Creating balanced, reciprocal and mutually beneficial relationships between the Central and local FCAs, as well as opportunities for flow coaches across the UK to connect and share learning, is seen by the FCA programme as vital to its long-term sustainability.

Seeing local FCAs as ‘co-innovators’ has helped to make sure there is a balanced and equitable relationship between them and the central academy. As ‘learning generators’ with valuable insights about the local implementation of the programme, local FCAs are seen as having a vital role to play in the ongoing adaptation and spread of the programme. This encourages a balanced flow of ideas, advice and feedback between the local FCAs and the Central FCA and fosters a sense of parity between the programme adopters and the originator.

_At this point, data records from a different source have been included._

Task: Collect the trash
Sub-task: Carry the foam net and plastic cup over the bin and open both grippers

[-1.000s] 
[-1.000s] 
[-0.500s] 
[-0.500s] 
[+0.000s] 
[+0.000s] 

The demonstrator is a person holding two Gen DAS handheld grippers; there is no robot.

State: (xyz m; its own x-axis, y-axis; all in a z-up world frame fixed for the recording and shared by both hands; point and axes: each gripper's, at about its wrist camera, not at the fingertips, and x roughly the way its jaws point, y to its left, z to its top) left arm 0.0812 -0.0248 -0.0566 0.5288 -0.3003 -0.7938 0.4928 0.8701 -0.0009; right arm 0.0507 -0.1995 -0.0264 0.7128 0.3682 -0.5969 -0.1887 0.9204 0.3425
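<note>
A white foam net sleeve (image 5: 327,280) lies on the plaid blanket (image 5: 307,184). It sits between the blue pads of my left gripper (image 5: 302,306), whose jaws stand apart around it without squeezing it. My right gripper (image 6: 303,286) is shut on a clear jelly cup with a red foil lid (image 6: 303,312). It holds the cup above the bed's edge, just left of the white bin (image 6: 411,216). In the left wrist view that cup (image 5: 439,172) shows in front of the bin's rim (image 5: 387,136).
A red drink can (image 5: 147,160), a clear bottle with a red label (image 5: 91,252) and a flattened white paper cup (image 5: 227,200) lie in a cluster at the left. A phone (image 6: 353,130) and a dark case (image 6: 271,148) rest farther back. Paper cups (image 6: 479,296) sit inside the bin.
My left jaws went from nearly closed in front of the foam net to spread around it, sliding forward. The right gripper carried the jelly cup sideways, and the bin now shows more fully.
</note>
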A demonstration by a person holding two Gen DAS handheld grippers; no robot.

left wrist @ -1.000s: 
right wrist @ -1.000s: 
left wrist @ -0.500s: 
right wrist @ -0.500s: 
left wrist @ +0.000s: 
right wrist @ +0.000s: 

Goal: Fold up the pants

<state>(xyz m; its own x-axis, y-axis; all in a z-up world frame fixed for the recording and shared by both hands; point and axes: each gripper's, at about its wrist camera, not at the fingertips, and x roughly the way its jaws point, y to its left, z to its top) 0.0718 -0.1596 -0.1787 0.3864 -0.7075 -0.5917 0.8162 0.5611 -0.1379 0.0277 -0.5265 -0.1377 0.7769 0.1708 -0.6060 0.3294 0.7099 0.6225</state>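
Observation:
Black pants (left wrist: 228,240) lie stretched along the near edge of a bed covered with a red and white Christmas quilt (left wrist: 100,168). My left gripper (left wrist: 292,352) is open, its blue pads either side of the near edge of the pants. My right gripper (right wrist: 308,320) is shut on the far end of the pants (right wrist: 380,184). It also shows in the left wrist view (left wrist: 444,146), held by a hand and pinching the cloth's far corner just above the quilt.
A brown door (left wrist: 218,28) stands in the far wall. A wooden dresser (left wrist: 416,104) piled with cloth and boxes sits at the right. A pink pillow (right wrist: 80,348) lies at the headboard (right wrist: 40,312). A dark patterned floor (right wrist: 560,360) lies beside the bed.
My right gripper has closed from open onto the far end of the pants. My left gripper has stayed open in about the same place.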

Events such as curriculum co-design sessions help to reinforce this parity.

Knowing when and how to maintain fidelity to the core programme model and when to tailor it to local needs is vital. An effective relationship between originator and adopter relies on there being clarity on when to customise content and when to follow the core model. For example, in this programme, local FCAs have the scope to include local improvement examples and data in the curriculum to increase its relevance to local participants. However, the Central FCA also arranges regular support calls, guidance notes and on-the-ground observers to help local FCAs deliver the curriculum in a standardised way.

Developing an infrastructure to support the growing network of flow coaches is a priority. The focus of the Central FCA has shifted from developing and delivering a curriculum to finding ways for flow coaches to connect and share learning and ideas. Setting up this infrastructure is vital to the long-term sustainability of the programme.

Achieving measurable and sustained impact

A clear understanding of the time required to deliver meaningful improvement in the flow of care pathways, coupled with sufficient support and resources for flow pathway teams, is seen as critical if the FCA programme is to deliver sustained improvement in care processes and outcomes.

Recognising that it takes time to identify, plan and deliver improvement in complex care pathways is vital. The Big Room is a slow burn approach that relies on repeated tests of change and sees meaningful dialogue between stakeholders along the pathway as being key to the delivery of sustained improvement. It is not an approach that can deliver quick fixes to problems.

Accessing appropriate data and data analysis support and identifying ways of measuring impact along a complex care pathway is a challenge. As is often the case in improvement programmes in the NHS, many Big Rooms have found it difficult to secure regular input from a data analyst. Another challenge is finding a suitable mechanism, or suite of tools, capable of capturing and analysing the scale of change across multiple services that flow coaching pathway teams are delivering.